[EXERCISE] In the lines below, look for "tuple". Copy each line where it appears.

Records contained in a dataset:
= = = = =

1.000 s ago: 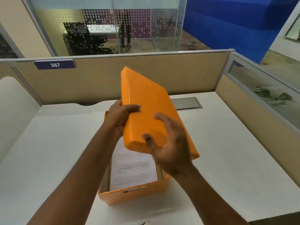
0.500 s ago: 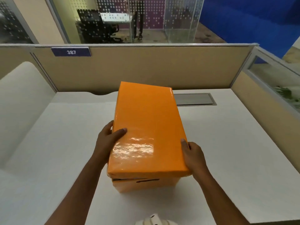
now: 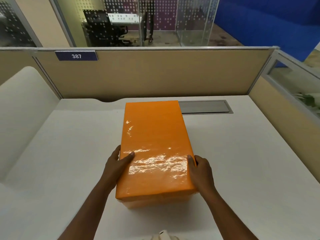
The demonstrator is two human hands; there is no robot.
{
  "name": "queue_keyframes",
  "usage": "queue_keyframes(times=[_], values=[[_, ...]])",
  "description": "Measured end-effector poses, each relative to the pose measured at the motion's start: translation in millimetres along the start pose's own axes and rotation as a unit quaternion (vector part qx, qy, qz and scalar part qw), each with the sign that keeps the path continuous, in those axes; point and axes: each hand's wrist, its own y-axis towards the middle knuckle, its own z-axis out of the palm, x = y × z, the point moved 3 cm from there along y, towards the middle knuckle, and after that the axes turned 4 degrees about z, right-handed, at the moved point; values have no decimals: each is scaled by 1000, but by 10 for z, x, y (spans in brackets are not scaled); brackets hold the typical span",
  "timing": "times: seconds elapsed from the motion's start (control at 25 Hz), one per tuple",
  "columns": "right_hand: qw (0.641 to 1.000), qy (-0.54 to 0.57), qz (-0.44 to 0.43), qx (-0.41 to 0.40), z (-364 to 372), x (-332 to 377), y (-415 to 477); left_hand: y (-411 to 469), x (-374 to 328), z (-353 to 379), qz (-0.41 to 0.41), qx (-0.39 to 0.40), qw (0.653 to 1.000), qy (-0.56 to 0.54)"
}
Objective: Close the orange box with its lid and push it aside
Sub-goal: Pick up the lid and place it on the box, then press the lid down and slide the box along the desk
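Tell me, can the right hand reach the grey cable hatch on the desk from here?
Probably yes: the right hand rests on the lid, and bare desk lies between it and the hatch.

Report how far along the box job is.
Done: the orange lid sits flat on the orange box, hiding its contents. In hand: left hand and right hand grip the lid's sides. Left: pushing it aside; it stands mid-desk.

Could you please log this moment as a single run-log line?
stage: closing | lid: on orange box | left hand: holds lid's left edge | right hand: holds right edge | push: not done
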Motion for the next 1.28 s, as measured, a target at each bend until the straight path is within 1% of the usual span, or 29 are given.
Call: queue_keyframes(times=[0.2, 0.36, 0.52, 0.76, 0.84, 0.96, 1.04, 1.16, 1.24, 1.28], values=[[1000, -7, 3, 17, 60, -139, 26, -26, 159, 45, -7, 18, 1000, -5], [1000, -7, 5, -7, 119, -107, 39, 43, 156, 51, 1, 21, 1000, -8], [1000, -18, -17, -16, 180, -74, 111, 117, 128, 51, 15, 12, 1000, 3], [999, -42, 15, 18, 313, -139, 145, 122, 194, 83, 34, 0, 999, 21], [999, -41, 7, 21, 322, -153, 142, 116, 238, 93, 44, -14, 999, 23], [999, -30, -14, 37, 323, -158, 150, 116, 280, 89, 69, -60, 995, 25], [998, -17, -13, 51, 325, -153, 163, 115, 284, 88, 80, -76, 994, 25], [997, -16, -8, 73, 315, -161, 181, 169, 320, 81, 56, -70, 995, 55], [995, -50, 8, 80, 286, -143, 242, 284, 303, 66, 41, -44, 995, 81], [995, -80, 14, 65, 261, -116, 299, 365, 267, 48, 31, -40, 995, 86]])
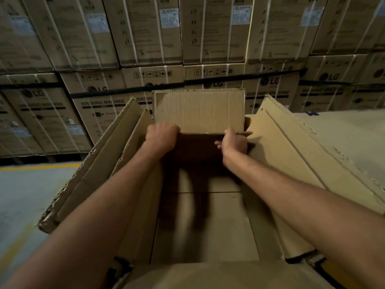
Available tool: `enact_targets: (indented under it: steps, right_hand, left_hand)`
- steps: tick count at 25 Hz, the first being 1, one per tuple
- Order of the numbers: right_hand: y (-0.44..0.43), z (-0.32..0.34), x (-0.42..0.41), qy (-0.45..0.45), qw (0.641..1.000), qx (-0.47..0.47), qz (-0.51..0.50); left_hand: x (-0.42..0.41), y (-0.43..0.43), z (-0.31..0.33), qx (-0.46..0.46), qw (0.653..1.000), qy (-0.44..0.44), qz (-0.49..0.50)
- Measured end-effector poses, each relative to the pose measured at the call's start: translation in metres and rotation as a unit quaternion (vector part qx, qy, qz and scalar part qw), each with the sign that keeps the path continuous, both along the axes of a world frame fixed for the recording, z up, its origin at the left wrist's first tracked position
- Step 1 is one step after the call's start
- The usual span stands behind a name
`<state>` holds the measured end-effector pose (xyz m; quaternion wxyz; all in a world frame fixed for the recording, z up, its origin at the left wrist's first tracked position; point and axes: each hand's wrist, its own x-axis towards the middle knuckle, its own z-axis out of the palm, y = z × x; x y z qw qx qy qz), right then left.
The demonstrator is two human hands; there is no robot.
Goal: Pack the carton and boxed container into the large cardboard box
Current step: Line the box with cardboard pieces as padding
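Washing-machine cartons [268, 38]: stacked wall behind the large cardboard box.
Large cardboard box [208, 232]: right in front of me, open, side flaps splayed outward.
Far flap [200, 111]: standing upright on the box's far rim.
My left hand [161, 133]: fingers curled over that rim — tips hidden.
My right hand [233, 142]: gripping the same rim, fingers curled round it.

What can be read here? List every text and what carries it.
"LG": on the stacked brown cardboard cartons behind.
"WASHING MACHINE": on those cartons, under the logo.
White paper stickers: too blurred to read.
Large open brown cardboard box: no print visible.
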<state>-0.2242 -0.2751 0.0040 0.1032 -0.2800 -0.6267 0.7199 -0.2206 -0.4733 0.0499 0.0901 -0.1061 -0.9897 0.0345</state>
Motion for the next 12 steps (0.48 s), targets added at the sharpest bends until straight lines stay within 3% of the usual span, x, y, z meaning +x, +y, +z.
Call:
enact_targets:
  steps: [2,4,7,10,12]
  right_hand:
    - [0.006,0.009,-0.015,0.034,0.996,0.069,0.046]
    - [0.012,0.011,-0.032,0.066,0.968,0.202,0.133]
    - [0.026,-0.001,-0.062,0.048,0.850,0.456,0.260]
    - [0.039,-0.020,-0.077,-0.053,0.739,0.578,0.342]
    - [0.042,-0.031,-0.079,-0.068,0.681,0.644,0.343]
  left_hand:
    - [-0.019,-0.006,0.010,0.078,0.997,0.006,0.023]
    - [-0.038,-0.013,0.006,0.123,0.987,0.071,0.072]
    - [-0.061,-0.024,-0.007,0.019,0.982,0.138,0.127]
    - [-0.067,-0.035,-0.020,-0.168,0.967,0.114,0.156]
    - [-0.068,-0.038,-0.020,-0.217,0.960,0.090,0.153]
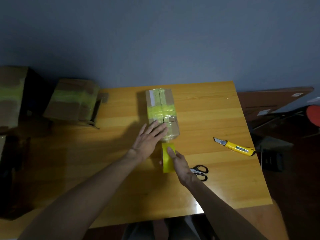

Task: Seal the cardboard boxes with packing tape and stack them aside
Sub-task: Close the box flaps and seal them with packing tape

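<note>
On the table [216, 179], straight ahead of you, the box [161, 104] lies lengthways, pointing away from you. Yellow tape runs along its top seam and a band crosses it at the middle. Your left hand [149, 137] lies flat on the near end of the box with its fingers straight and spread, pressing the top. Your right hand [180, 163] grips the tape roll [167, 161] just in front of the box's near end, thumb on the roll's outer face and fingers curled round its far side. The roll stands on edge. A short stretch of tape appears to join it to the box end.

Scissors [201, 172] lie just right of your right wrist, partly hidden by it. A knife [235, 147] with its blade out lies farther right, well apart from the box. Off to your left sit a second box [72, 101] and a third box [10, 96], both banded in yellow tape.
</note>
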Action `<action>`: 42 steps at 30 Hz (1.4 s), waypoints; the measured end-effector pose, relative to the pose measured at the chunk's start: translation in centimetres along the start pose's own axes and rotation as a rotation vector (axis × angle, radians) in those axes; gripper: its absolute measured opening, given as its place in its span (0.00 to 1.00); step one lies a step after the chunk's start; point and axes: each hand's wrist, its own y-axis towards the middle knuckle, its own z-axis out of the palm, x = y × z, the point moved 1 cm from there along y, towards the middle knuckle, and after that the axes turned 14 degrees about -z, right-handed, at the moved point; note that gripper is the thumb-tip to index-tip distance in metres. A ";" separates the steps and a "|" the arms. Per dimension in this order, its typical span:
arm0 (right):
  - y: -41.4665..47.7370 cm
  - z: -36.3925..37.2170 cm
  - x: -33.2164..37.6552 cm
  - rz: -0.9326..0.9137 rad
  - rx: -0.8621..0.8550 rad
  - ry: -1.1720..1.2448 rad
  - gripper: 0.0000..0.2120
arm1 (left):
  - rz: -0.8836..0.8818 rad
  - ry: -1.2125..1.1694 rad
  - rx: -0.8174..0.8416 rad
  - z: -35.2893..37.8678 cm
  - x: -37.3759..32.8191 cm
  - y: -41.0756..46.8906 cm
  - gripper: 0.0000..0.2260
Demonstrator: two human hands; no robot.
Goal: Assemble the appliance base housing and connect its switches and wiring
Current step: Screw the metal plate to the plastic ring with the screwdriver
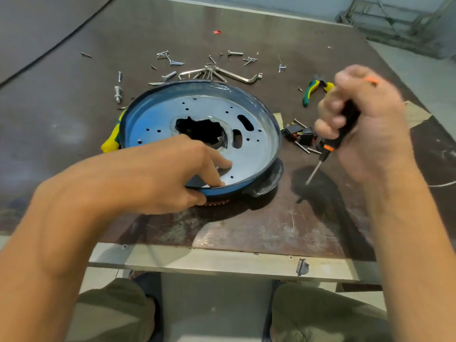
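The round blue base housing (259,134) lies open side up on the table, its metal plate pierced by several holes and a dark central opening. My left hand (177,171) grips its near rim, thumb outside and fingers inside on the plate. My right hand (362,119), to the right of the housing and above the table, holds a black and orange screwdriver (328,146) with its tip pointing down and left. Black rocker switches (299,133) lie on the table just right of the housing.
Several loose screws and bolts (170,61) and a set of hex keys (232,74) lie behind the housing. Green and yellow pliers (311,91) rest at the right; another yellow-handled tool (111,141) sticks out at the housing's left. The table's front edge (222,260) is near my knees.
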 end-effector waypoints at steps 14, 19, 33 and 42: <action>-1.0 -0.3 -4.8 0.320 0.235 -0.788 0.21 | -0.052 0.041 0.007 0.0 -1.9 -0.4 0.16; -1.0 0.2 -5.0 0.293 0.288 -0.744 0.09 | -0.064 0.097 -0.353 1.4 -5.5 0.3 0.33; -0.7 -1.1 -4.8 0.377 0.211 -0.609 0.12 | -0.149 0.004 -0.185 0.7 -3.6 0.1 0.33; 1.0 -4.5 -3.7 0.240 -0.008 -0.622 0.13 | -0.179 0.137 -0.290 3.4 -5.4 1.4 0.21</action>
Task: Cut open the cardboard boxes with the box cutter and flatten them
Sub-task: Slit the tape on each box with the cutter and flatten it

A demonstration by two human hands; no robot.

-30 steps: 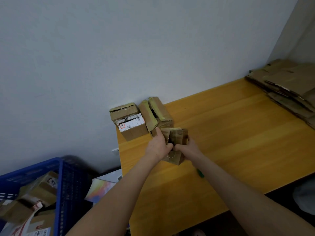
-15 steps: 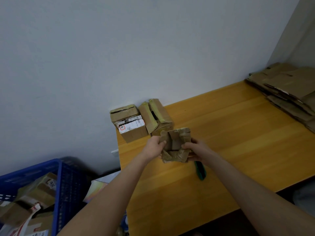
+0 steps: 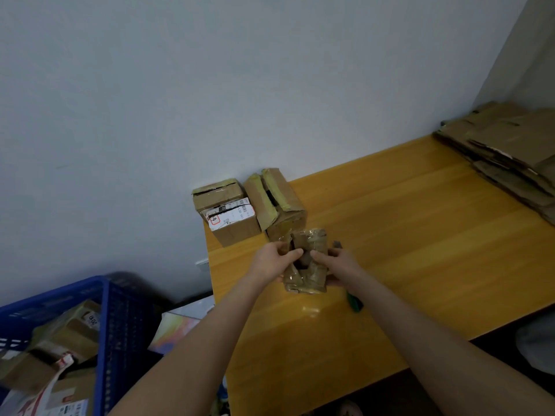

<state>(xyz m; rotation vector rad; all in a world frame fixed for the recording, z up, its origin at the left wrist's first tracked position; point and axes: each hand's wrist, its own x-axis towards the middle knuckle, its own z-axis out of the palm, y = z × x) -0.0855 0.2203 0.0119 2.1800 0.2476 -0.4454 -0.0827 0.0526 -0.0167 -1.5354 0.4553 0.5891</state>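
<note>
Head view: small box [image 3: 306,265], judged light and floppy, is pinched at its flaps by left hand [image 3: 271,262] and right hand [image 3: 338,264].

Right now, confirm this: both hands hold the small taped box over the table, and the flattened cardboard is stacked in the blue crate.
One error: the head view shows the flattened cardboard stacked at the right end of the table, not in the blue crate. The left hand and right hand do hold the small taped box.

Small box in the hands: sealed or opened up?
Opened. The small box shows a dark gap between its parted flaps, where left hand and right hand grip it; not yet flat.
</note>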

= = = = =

[TASK OUTPUT]
  "timing": "times: seconds elapsed from the motion's start (control at 25 Hz), one per tuple",
- steps: tick count at 25 Hz, the first being 1, one per tuple

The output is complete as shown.